EXERCISE BRIEF
The response should consist of the data below, copied exactly, with no pictures in it.

DATASET SECTION
-*-

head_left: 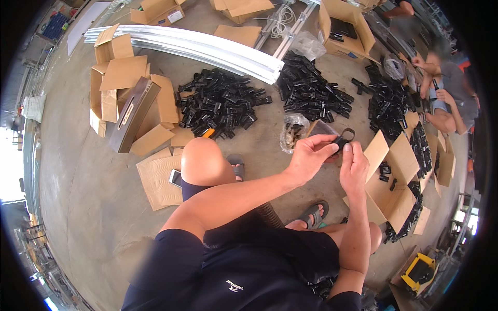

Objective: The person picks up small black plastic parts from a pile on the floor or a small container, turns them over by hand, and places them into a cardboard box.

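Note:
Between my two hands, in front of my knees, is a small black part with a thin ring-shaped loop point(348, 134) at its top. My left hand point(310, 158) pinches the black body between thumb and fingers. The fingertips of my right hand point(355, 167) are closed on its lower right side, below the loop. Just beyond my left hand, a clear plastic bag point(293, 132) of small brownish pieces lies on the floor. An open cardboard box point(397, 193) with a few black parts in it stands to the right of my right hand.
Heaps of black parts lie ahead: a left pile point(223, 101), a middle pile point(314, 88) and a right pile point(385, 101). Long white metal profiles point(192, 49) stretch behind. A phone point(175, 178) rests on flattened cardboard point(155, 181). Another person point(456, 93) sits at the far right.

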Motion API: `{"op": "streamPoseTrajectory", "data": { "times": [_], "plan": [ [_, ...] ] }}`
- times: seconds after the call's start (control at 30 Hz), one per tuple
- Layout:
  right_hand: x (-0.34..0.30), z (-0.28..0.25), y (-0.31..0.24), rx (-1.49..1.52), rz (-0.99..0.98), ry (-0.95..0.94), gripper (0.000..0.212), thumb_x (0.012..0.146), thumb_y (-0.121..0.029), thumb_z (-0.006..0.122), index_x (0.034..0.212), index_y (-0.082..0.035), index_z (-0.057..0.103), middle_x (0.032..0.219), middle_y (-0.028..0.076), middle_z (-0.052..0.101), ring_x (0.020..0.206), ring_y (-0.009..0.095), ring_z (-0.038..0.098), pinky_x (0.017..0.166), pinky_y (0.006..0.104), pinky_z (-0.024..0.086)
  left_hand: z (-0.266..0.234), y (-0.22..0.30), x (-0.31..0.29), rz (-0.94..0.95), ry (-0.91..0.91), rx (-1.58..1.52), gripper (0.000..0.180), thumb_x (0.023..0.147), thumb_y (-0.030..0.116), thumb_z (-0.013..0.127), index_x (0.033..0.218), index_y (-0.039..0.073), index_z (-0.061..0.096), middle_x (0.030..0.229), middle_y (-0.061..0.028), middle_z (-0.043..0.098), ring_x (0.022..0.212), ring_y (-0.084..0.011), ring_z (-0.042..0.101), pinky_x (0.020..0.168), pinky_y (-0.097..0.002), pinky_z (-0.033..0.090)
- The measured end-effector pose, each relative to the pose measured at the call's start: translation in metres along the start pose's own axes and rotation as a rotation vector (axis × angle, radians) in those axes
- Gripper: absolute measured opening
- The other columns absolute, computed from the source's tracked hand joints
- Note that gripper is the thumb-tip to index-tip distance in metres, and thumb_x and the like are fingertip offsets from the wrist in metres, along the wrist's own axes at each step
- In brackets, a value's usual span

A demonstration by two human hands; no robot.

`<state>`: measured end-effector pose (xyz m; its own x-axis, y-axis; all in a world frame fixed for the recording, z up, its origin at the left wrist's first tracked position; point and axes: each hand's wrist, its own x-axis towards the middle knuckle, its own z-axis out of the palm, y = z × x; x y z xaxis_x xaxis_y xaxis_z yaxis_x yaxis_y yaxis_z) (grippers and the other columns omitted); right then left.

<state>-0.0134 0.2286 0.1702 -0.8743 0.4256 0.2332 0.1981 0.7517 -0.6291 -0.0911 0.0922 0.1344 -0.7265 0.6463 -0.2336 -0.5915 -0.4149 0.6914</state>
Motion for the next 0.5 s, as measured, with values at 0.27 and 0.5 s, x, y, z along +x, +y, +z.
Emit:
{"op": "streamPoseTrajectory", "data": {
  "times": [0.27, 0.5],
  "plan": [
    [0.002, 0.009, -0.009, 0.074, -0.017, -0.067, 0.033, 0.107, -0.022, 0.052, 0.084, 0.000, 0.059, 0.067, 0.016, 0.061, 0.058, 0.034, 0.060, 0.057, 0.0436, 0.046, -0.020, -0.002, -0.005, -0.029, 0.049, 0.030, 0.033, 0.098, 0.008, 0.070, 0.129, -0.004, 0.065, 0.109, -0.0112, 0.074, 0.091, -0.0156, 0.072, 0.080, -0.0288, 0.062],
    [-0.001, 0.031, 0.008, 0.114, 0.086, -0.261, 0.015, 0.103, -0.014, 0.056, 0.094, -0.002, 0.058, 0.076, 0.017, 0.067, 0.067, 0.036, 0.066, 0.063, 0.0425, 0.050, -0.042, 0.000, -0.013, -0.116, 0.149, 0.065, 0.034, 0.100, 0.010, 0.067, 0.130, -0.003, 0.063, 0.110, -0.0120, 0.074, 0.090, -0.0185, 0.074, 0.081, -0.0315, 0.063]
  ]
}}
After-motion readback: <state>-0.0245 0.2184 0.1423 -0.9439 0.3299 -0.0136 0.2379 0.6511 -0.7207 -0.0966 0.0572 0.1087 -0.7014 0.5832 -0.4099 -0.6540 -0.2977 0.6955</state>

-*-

TASK ANSWER
head_left: 

Objective: The person picks up small black plastic parts from a pile on the floor or a small container, turns them over by hand, and places them into a cardboard box.

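Note:
Between my two hands, in front of my knees, is a small black part with a thin ring-shaped loop point(348, 134) at its top. My left hand point(310, 158) pinches the black body between thumb and fingers. The fingertips of my right hand point(355, 167) are closed on its lower right side, below the loop. Just beyond my left hand, a clear plastic bag point(293, 132) of small brownish pieces lies on the floor. An open cardboard box point(397, 193) with a few black parts in it stands to the right of my right hand.
Heaps of black parts lie ahead: a left pile point(223, 101), a middle pile point(314, 88) and a right pile point(385, 101). Long white metal profiles point(192, 49) stretch behind. A phone point(175, 178) rests on flattened cardboard point(155, 181). Another person point(456, 93) sits at the far right.
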
Motion API: `{"op": "streamPoseTrajectory", "data": { "times": [_], "plan": [ [_, ...] ] }}`
- times: seconds after the call's start (control at 30 Hz), one per tuple
- Layout:
  right_hand: x (-0.34..0.30), z (-0.28..0.25), y (-0.31..0.24), rx (-1.49..1.52), rz (-0.99..0.98), ry (-0.95..0.94), gripper (0.000..0.212), thumb_x (0.012..0.146), thumb_y (-0.121..0.029), thumb_z (-0.006..0.122), index_x (0.034..0.212), index_y (-0.082..0.035), index_z (-0.057..0.103), middle_x (0.032..0.219), middle_y (-0.028..0.076), middle_z (-0.052..0.101), ring_x (0.020..0.206), ring_y (-0.009..0.095), ring_z (-0.038..0.098), pinky_x (0.017..0.166), pinky_y (0.006..0.104), pinky_z (-0.024..0.086)
  left_hand: z (-0.266..0.234), y (-0.22..0.30), x (-0.31..0.29), rz (-0.94..0.95), ry (-0.91..0.91), rx (-1.58..1.52), gripper (0.000..0.180), thumb_x (0.023..0.147), thumb_y (-0.030..0.116), thumb_z (-0.013..0.127), index_x (0.033..0.218), index_y (-0.039..0.073), index_z (-0.061..0.096), middle_x (0.030..0.229), middle_y (-0.061..0.028), middle_z (-0.043..0.098), ring_x (0.022..0.212), ring_y (-0.084..0.011), ring_z (-0.042..0.101), pinky_x (0.020..0.168), pinky_y (-0.097..0.002), pinky_z (-0.033..0.090)
- The measured end-effector pose, each relative to the pose measured at the call's start: translation in metres along the start pose's own axes and rotation as a rotation vector (axis × angle, radians) in those axes
- Gripper: absolute measured opening
- The other columns absolute, computed from the source's tracked hand joints
- Note that gripper is the thumb-tip to index-tip distance in metres, and thumb_x and the like are fingertip offsets from the wrist in metres, along the wrist's own axes at each step
- In brackets, a value's usual span

A demonstration by two human hands; no robot.

`<state>`: measured end-effector pose (xyz m; its own x-axis, y-axis; all in a world frame fixed for the recording, z up, its origin at the left wrist's first tracked position; point and axes: each hand's wrist, its own x-axis towards the middle knuckle, its own z-axis out of the palm, y = z × x; x y z xaxis_x xaxis_y xaxis_z yaxis_x yaxis_y yaxis_z) (grippers and the other columns omitted); right then left.

<state>-0.0134 0.2286 0.1702 -0.8743 0.4256 0.2332 0.1981 0.7517 -0.6291 -0.0911 0.0922 0.1344 -0.7265 0.6463 -0.2336 -0.5915 -0.4149 0.6914</state>
Motion for the next 0.5 s, as measured, with values at 0.27 and 0.5 s, x, y, z along +x, +y, +z.
Emit:
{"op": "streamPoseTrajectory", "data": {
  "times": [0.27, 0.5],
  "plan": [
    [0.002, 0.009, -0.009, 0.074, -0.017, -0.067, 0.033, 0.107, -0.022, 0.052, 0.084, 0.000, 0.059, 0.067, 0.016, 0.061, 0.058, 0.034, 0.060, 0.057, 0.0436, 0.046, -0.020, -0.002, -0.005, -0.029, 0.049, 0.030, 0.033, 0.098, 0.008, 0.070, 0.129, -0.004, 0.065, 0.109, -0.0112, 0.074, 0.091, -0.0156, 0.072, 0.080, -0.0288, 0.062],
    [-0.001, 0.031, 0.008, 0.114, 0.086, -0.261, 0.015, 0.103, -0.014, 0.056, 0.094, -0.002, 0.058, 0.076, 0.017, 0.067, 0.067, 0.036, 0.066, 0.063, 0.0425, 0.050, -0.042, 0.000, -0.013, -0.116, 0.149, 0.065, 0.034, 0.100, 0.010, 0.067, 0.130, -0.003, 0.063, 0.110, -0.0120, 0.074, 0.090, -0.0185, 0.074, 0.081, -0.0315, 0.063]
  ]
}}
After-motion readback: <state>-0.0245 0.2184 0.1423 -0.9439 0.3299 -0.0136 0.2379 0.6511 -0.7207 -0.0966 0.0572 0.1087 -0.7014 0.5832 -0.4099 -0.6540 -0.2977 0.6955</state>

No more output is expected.